The Global Future Council on Technology, Values and Policy therefore believes that two major systemic changes are urgently required if the benefits of the Fourth Industrial Revolution are to be realised and the potential worsening of inequality and human wellbeing avoided. These are:


  1. The creation of a new Licence to Operate for companies which establishes new social and environmental duties to Society and enables their employees and others to share in new wealth creation.
  2. The establishment of Citizens Wealth Funds at both national and global levels to address the major social and environmental challenges we face.


These would form the heart of a New Social Contract. Without steps like these which allow everybody to benefit from the 4IR, not only will the global challenges we face worsen but increasingly a growing minority or even a majority of people in many countries will refuse to play by societal rules with dire consequences for all of us.


A New Licence to Operate


Companies were granted limited liability in exchange for the benefits they provide to society and in particular the taxes they pay. However increasingly this concept is being challenged in the context of the bailout of “too big to fail” organisations and widespread use of tax avoidance mechanisms. In addition, the pace of technological advances is such that regulation struggles to keep up and much environmental regulation is inadequate. Furthermore, when technological windfalls occur, the benefits are rarely shared either with a company’s workforce or with wider society. When workers are made redundant however the cost of retraining these workers is borne not by the company but by society.

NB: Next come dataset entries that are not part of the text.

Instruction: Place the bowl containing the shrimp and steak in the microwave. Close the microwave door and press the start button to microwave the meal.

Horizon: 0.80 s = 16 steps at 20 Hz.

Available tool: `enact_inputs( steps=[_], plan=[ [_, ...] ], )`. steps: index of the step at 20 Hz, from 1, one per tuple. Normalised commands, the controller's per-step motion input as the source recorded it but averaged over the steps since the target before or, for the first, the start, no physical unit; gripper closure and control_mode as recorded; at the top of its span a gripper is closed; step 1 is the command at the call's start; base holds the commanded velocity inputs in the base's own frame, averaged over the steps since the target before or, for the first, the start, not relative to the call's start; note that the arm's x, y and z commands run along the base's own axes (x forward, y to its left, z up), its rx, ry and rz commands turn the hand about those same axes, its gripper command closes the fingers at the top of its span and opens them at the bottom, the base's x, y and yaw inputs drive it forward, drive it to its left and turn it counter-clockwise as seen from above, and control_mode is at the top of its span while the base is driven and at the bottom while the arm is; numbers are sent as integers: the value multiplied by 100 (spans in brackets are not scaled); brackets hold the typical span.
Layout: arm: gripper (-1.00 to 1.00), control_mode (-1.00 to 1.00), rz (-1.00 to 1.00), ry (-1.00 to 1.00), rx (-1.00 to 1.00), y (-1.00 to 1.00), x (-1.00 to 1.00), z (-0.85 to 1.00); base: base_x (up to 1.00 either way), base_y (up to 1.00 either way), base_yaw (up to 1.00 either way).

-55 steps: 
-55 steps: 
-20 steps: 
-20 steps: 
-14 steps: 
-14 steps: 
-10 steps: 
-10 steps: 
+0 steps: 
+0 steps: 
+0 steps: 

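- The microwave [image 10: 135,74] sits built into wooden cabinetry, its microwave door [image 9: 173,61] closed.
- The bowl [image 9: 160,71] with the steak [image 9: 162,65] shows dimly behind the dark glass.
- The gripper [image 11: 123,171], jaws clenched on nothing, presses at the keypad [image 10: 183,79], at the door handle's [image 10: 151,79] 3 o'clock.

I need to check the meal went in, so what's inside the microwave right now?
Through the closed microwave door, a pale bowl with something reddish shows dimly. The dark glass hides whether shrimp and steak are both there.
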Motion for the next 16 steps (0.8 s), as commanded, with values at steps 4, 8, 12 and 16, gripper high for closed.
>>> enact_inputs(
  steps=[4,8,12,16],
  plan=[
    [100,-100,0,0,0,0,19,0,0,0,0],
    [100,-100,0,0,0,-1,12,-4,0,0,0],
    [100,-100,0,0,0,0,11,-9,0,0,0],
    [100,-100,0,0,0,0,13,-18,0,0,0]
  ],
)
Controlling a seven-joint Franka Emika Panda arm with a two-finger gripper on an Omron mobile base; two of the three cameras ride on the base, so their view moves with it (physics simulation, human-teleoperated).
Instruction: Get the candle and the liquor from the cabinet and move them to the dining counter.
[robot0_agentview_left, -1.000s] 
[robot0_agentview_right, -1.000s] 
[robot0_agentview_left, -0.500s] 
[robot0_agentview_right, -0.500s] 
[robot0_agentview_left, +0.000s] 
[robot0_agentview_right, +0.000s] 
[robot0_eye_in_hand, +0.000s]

A new licence to operate needs not only to internalise externalities but to make social and environmental objectives part of company DNA. There are a variety of ways this can be achieved. Any company over a certain size might be expected to have a clearly defined societal purpose, be monitored on this, and in extremis have its licence to operate revoked. Other measures might include extending profit sharing schemes to include all employees, mandating of employee ownership schemes giving all employees a stake in companies over a certain size, encouragement of new company forms including cooperatives and trusts, using the tax system to reward companies which retrain workers even if they are to be made redundant, and a radical redesign of tax systems away from taxing employment and value added to taxing use of non- renewable resources and creation of wastes.


Citizen Wealth Funds


The Fourth Industrial Revolution will create major new wealth while addressing our global problems will require major new expenditure. We have to find a way of matching the two. This is not only a necessity but is morally justified because through their funding of education, theoretical research and much applied research, many States have been a major contributor to this new wealth creation.


Many sovereign wealth funds are already in existence and the Norwegian sovereign wealth fund is probably the best example of the type of fund we are proposing. National level Citizen Wealth Funds could fund universal basic income schemes, universal basic services and infrastructure. A global Citizen’s Fund could address climate change and other environmental issues as well as a new ‘Marshall Fund” supporting the development of those States unable to develop their own big enough wealth funds. Citizen Wealth Funds could be funded by States taking a small equity stake in all new companies (possibly in lieu of tax and reporting requirements until a company reached a certain size), though a modest annual tax on all companies payable by the issuance of new equity, though windfall taxes on technological breakthroughs, from the taxing of natural resource exploitation, from taxing merger and acquisition and other financial transactions that concentrate ownership, and from wealth taxes (To name just a few options).


We are not arguing that the above two proposals are a panacea for all our global problems. Many other reforms are clearly needed. However, implementation of these two proposals would form the core of a New Social Contact and would help ensure that the Fourth Industrial Revolution benefits all of humanity.